**The data**
*****

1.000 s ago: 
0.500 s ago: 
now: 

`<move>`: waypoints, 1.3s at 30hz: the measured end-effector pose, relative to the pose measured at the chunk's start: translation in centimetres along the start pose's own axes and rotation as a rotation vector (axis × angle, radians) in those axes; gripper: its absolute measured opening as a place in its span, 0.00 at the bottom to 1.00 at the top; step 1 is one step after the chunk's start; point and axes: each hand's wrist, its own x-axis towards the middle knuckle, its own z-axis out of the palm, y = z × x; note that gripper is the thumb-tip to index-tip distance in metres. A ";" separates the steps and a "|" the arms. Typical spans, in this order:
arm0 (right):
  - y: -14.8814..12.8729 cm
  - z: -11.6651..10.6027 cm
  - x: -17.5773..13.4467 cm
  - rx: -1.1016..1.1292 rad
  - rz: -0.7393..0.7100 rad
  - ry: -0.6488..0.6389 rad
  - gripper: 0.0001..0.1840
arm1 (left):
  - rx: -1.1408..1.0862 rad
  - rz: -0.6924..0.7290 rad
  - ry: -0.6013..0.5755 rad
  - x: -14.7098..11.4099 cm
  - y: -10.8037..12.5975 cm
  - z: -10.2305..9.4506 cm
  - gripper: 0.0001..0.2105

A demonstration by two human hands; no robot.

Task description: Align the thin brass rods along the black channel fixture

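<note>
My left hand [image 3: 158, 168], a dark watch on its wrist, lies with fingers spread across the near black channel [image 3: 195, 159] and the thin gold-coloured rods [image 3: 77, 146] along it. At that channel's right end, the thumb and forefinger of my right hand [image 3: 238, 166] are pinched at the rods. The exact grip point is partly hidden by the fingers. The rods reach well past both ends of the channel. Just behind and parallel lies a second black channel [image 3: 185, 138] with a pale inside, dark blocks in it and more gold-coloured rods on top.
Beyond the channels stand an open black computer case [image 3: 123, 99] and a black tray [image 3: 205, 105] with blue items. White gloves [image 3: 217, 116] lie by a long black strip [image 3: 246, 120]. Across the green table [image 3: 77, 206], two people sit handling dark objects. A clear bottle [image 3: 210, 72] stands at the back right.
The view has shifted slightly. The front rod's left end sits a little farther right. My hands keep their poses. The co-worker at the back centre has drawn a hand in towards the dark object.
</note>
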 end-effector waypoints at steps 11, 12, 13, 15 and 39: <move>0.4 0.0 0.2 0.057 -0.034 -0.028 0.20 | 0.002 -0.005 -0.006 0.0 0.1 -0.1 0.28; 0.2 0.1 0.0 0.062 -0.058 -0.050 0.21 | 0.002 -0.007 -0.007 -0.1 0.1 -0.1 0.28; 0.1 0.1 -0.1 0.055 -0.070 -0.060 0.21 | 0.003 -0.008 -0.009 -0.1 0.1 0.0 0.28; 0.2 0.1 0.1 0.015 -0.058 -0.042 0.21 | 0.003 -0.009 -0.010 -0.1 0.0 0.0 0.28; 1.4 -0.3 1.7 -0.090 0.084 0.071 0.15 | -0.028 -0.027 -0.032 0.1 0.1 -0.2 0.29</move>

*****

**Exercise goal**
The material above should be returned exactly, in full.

**Answer area**
1.000 s ago: 
0.500 s ago: 
now: 

`<move>`: waypoints, 1.3s at 30hz: the measured end-effector pose, relative to the pose measured at the chunk's start: translation in centimetres along the start pose's own axes and rotation as a rotation vector (axis × angle, radians) in those axes; gripper: its absolute measured opening as a place in its span, 0.00 at the bottom to 1.00 at the top; step 1 is one step after the chunk's start; point and axes: each hand's wrist, its own x-axis towards the middle knuckle, its own z-axis out of the palm, y = z × x; note that gripper is the thumb-tip to index-tip distance in metres. A ";" separates the steps and a "|" the arms. Typical spans, in this order:
arm0 (right):
  - y: -14.8814..12.8729 cm
  - z: -11.6651..10.6027 cm
  - x: -17.5773..13.4467 cm
  - rx: -1.1016..1.1292 rad
  - rz: -0.7393..0.7100 rad
  - ry: -0.6488..0.6389 rad
  - gripper: 0.0001..0.1840
arm1 (left):
  - rx: -1.1408..1.0862 rad
  - rz: -0.6924..0.7290 rad
  - ry: -0.6013..0.5755 rad
  - x: -14.7098..11.4099 cm
  - y: -10.8037..12.5975 cm
  - z: -10.2305..9.4506 cm
  - gripper: 0.0001..0.2105

A demonstration by two human hands; no robot.

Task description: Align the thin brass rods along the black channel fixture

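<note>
My left hand [image 3: 158, 168], a dark watch on its wrist, lies with fingers spread across the near black channel [image 3: 195, 159] and the thin gold-coloured rods [image 3: 77, 146] along it. At that channel's right end, the thumb and forefinger of my right hand [image 3: 238, 166] are pinched at the rods. The exact grip point is partly hidden by the fingers. The rods reach well past both ends of the channel. Just behind and parallel lies a second black channel [image 3: 185, 138] with a pale inside, dark blocks in it and more gold-coloured rods on top.
Beyond the channels stand an open black computer case [image 3: 123, 99] and a black tray [image 3: 205, 105] with blue items. White gloves [image 3: 217, 116] lie by a long black strip [image 3: 246, 120]. Across the green table [image 3: 77, 206], two people sit handling dark objects. A clear bottle [image 3: 210, 72] stands at the back right.
The view has shifted slightly. The front rod's left end sits a little farther right. My hands keep their poses. The co-worker at the back centre has drawn a hand in towards the dark object.
</note>
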 end-effector waypoints at steps 11, 12, 13, 15 and 39: <move>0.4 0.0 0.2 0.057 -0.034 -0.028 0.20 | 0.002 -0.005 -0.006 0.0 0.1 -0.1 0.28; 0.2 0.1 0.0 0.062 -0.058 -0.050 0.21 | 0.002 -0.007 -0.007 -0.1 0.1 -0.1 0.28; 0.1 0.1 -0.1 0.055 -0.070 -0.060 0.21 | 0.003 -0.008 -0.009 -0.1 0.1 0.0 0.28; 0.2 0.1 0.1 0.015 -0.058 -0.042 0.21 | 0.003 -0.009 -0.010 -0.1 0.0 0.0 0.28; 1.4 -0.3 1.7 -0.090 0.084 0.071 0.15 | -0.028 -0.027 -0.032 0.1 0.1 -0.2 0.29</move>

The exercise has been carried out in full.